El gobierno del presidente Donald Trump anunció un nuevo plan. Este plan obligará a millones de estadounidenses de bajos recursos a reinscribirse en el Programa de Asistencia Nutricional Suplementaria (SNAP). Este programa también se conoce como cupones de alimentos. La secretaria de Agricultura, Brooke Rollins, aseguró que esta medida busca reducir los fraudes dentro del sistema de asistencia.
Durante una entrevista con Newsmax, Rollins dijo que el Departamento de Agricultura (USDA) pedirá a todos los beneficiarios que vuelvan a aplicar. Esto es para comprobar que quienes reciben ayuda “realmente la necesitan”. Según la funcionaria, el objetivo es garantizar que los fondos públicos lleguen a las familias más vulnerables.
Cambios en puerta y sin fecha definida
Aunque Rollins no precisó cuándo iniciará la nueva verificación, anticipó que el plan se pondrá en marcha en las próximas semanas. De acuerdo con administradores estatales, actualmente los beneficiarios deben recertificar su información cada seis meses, incluyendo sus ingresos y situación laboral. Sin embargo, con este nuevo proceso, millones deberán realizar una reinscripción completa.

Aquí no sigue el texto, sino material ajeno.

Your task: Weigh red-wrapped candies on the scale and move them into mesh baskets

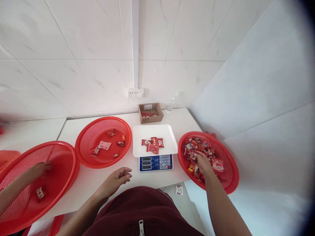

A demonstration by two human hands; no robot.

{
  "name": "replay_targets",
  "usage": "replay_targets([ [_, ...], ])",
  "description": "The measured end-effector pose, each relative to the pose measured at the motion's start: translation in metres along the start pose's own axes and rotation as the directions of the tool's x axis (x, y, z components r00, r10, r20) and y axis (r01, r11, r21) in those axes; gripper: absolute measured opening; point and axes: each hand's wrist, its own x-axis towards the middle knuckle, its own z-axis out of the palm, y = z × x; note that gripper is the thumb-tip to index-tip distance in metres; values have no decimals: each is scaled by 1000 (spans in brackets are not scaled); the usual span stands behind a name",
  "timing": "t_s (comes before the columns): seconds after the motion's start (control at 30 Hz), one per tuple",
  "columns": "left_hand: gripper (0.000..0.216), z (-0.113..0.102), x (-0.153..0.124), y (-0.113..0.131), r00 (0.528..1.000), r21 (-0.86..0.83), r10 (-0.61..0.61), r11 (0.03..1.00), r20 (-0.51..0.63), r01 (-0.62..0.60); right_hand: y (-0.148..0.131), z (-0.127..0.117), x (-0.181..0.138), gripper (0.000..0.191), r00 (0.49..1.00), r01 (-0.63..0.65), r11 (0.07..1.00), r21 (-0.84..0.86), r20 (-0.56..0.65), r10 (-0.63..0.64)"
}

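Note:
My right hand point(203, 163) reaches into the red basket point(232, 177) on the right, its fingers closed on a wrapped candy point(193, 156) among many red packets. Part of that grip is hidden by the pile. Above the table's front edge, my left hand point(115, 180) holds nothing, its fingers loosely bent and apart. Between my hands stands a digital scale point(156, 163) with a white tray point(140, 131). Several red wrapped candies point(153, 148) lie together on the tray.
A second red basket point(85, 139) holds a few scattered packets. Another person's hand point(40, 171) is inside the far-left red basket point(66, 190). Behind the scale stand a cardboard box point(153, 118) and a clear bottle point(172, 102), near the tiled wall.

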Motion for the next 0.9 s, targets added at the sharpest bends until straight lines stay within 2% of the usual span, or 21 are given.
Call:
replay_targets([
  [0.07, 46, 2, 0, 4, 1000, 7, -1, 1000, 6, 1, -16, 3, -9, 38, 999, -29, 965, 260, 46, 17],
  [0.13, 47, 5, -1, 7, 1000, 11, -4, 1000, 6, 4, -32, 10, -21, 40, 994, 4, 939, 345, 98, -40],
  [0.23, 47, 6, -1, 9, 1000, 14, 5, 1000, 6, -5, -48, 30, -36, 38, 966, 120, 971, 209, 201, -162],
  [0.33, 46, 5, -3, 7, 1000, 13, 22, 1000, -5, -22, -55, 55, -45, 36, 894, 294, 955, 37, 342, -289],
  [0.5, 48, 2, -6, -1, 999, 3, 25, 1000, -22, -24, -61, 90, -55, 33, 794, 546, 809, -219, 442, -416],
  [0.63, 45, 1, -8, -7, 998, -1, 39, 999, -40, -39, -73, 107, -61, 38, 723, 631, 721, -285, 552, -415],
  [0.77, 44, 1, -9, -11, 998, -11, 49, 999, -38, -50, -74, 118, -58, 42, 679, 719, 615, -323, 514, -524],
  [0.9, 43, -1, -10, -16, 997, -22, 60, 998, -53, -61, -60, 119, -54, 41, 677, 735, 563, -378, 451, -581],
])
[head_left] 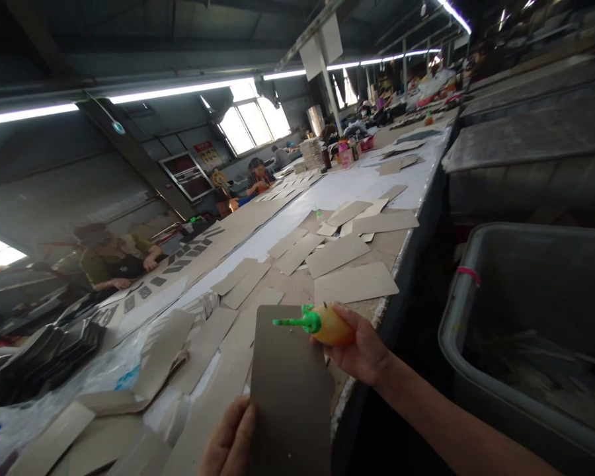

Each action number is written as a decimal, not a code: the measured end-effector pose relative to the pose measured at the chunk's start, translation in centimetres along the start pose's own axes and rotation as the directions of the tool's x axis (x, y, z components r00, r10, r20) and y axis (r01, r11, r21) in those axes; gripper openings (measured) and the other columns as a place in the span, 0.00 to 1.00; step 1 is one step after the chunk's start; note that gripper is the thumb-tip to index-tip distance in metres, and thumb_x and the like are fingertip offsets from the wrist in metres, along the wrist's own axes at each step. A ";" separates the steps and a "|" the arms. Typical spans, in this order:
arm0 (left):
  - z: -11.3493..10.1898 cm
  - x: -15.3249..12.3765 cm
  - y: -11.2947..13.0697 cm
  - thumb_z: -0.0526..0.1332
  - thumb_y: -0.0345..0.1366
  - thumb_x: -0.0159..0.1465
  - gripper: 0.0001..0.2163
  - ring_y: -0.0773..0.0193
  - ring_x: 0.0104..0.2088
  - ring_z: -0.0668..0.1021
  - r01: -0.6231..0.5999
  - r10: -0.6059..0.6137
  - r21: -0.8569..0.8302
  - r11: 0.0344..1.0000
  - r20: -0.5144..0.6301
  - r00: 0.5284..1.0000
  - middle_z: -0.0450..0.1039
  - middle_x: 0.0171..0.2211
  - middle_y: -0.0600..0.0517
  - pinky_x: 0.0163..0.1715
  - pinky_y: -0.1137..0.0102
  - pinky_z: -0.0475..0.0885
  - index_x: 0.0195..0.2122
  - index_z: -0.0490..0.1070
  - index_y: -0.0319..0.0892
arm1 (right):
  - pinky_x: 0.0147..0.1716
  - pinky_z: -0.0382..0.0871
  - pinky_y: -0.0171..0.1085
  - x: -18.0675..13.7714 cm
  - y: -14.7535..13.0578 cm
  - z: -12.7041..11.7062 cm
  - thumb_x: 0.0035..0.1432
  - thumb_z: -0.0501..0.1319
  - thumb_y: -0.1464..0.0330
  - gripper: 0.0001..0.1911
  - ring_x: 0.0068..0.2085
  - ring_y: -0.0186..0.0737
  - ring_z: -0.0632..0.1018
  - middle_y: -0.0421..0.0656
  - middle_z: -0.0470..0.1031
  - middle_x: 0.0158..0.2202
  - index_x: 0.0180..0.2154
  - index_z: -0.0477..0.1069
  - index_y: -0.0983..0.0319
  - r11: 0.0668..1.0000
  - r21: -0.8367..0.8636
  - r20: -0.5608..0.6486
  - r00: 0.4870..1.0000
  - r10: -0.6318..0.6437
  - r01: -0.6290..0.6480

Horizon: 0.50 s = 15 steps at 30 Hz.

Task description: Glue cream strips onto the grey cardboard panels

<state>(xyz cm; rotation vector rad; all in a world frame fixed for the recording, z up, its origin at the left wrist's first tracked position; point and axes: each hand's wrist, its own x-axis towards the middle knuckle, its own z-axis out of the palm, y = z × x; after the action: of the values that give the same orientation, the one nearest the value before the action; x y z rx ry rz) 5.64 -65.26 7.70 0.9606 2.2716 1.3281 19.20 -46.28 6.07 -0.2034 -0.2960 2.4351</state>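
My right hand (363, 350) is closed around a small yellow glue bottle (330, 325) whose green nozzle points left over a dark grey card sheet (290, 390). My left hand (229, 441) holds that sheet by its lower left edge, at the bottom of the view. The sheet is held upright above the near end of a long worktable (391, 254), just inside its right edge. Several tan card pieces (353, 283) lie flat on the table beyond the bottle.
A grey plastic bin (525, 330) stands on the floor right of the table. Stacks of dark pieces (44, 357) and plastic wrap lie at left. People sit along the table's far left side (116, 261). Bottles and card stacks (327, 153) crowd the far end.
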 end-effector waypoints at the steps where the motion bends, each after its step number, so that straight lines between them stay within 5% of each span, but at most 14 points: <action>1: 0.4 0.0 0.0 0.57 0.53 0.56 0.20 0.58 0.43 0.76 -0.015 0.014 -0.033 0.999 -0.024 1.000 0.76 0.41 0.52 0.41 0.70 0.71 0.43 0.69 0.45 | 0.29 0.70 0.37 -0.1 0.0 0.1 0.52 0.63 0.67 0.06 0.30 0.38 0.76 0.42 0.75 0.30 0.31 0.69 0.63 1.000 -0.008 -0.007 1.000 0.002 -0.002; 4: 1.5 0.3 0.6 0.57 0.51 0.58 0.23 0.56 0.48 0.74 -0.098 0.116 0.088 0.991 -0.224 0.968 0.71 0.50 0.48 0.45 0.64 0.70 0.51 0.62 0.47 | 0.29 0.70 0.37 -0.4 0.3 0.3 0.51 0.63 0.67 0.07 0.30 0.39 0.76 0.42 0.75 0.31 0.31 0.69 0.63 1.000 -0.022 -0.045 0.999 0.007 -0.008; 6: 2.0 0.6 1.4 0.58 0.48 0.59 0.19 0.55 0.50 0.72 -0.238 0.344 0.333 0.912 -0.310 0.886 0.68 0.51 0.47 0.48 0.61 0.68 0.49 0.65 0.48 | 0.29 0.71 0.37 -0.6 0.5 0.5 0.51 0.63 0.68 0.06 0.30 0.38 0.76 0.41 0.75 0.31 0.31 0.69 0.63 1.000 -0.023 -0.076 0.997 0.001 -0.003; 10: 2.9 1.6 2.8 0.59 0.37 0.60 0.10 0.57 0.43 0.71 -0.531 0.753 0.610 0.588 -0.174 0.635 0.70 0.41 0.45 0.45 0.63 0.68 0.42 0.70 0.42 | 0.30 0.72 0.38 -1.0 0.7 1.1 0.51 0.64 0.68 0.06 0.30 0.38 0.76 0.41 0.75 0.30 0.29 0.68 0.62 1.000 -0.018 -0.103 0.995 0.014 -0.016; 15: 3.5 2.5 3.7 0.59 0.31 0.61 0.09 0.62 0.38 0.71 -0.612 0.805 0.604 0.510 -0.084 0.587 0.68 0.36 0.49 0.39 0.69 0.69 0.43 0.71 0.41 | 0.30 0.72 0.38 -1.6 0.9 1.8 0.50 0.64 0.67 0.07 0.31 0.38 0.76 0.43 0.76 0.32 0.32 0.70 0.64 0.999 -0.025 -0.005 1.000 0.031 -0.031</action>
<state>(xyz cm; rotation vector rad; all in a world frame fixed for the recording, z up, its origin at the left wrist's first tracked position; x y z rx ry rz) 7.33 -60.04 9.26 2.2563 2.6928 1.2239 19.50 -48.30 7.67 -0.2263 -0.3230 2.4619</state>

El anuncio llega luego de que el congelamiento presupuestario dejara sin fondos al SNAP por varias semanas, lo que generó inquietud sobre su futuro. Aunque Trump firmó una ley para terminar el cierre de gobierno, la incertidumbre sigue. Las familias que dependen de esta ayuda alimentaria aún están preocupadas.
- Un programa clave para millones de hogares
SNAP asiste hoy a alrededor de 42 millones de personas en Estados Unidos. El programa proporciona una tarjeta electrónica con la que los beneficiarios pueden comprar alimentos en comercios autorizados. Según datos oficiales, el beneficio promedio para cada participante es de 187 dólares mensuales.
En el año fiscal 2024, los gastos del programa fueron cerca de 100 mil millones de dólares. Esto ha causado debate en la Casa Blanca sobre si es sostenible. Pese a ello, organizaciones de lucha contra el hambre defienden el rol del SNAP como una herramienta indispensable para reducir la inseguridad alimentaria.
Por ejemplo, el Center on Budget and Policy Priorities (CBPP) dice que uno de cada ocho estadounidenses recibe ayuda del programa. Este programa es una de las principales redes de protección social. Además, advierte que las restricciones adicionales podrían dejar sin ayuda a miles de familias trabajadoras con bajos ingresos.
Denuncias de fraude
La secretaria Rollins también aseguró que el USDA detectó a más de 186,000 personas fallecidas recibiendo cheques del programa, basándose en información enviada por 29 estados. Según dijo, este tipo de irregularidades justifican la revisión completa del sistema.
No obstante, distintos grupos sociales sostienen que el gobierno exagera las cifras. El Servicio de Alimentos y Nutrición del USDA dice que el fraude en SNAP es muy bajo. Ocurre principalmente cuando los beneficiarios informan mal sus ingresos. También sucede cuando los comercios hacen intercambios indebidos por dinero en efectivo. Incluso, algunos casos se relacionan con el robo de información de las tarjetas de débito por parte de delincuentes.
Requisitos de elegibilidad bajo la lupa
El programa SNAP tiene reglas estrictas para determinar quién puede recibir ayuda. Los hogares deben tener ingresos mensuales por debajo del 130% del umbral de pobreza. Para una familia de tres integrantes, esto equivale a unos 2,888 dólares al mes, o cerca de 34,600 dólares al año.
Además, los hogares sin miembros mayores de 60 años no pueden tener activos superiores a 3,000 dólares. Si entre los integrantes hay una persona mayor de 60 años, el límite de recursos sube a 4,500 dólares.
Por lo tanto, cualquier cambio en los procesos de verificación puede afectar la estabilidad económica de millones de familias que ya viven al límite. Expertos en política social señalan que los estados deberán prepararse para un aumento en la carga administrativa y una posible ola de apelaciones si las reinscripciones se implementan de manera apresurada.
Un debate que vuelve al centro político
El futuro del SNAP nuevamente se convierte en tema de debate nacional. Mientras la administración Trump busca reforzar los controles, defensores del programa advierten que las medidas de verificación más estrictas podrían dejar a muchas familias sin acceso temporal a los alimentos.
Por ahora, los gobiernos estatales esperan instrucciones claras sobre cómo aplicar el nuevo plan. También quieren saber en qué plazos deben hacerlo. Mientras tanto, millones de beneficiarios están atentos a la evolución de uno de los programas más importantes de asistencia federal en el país.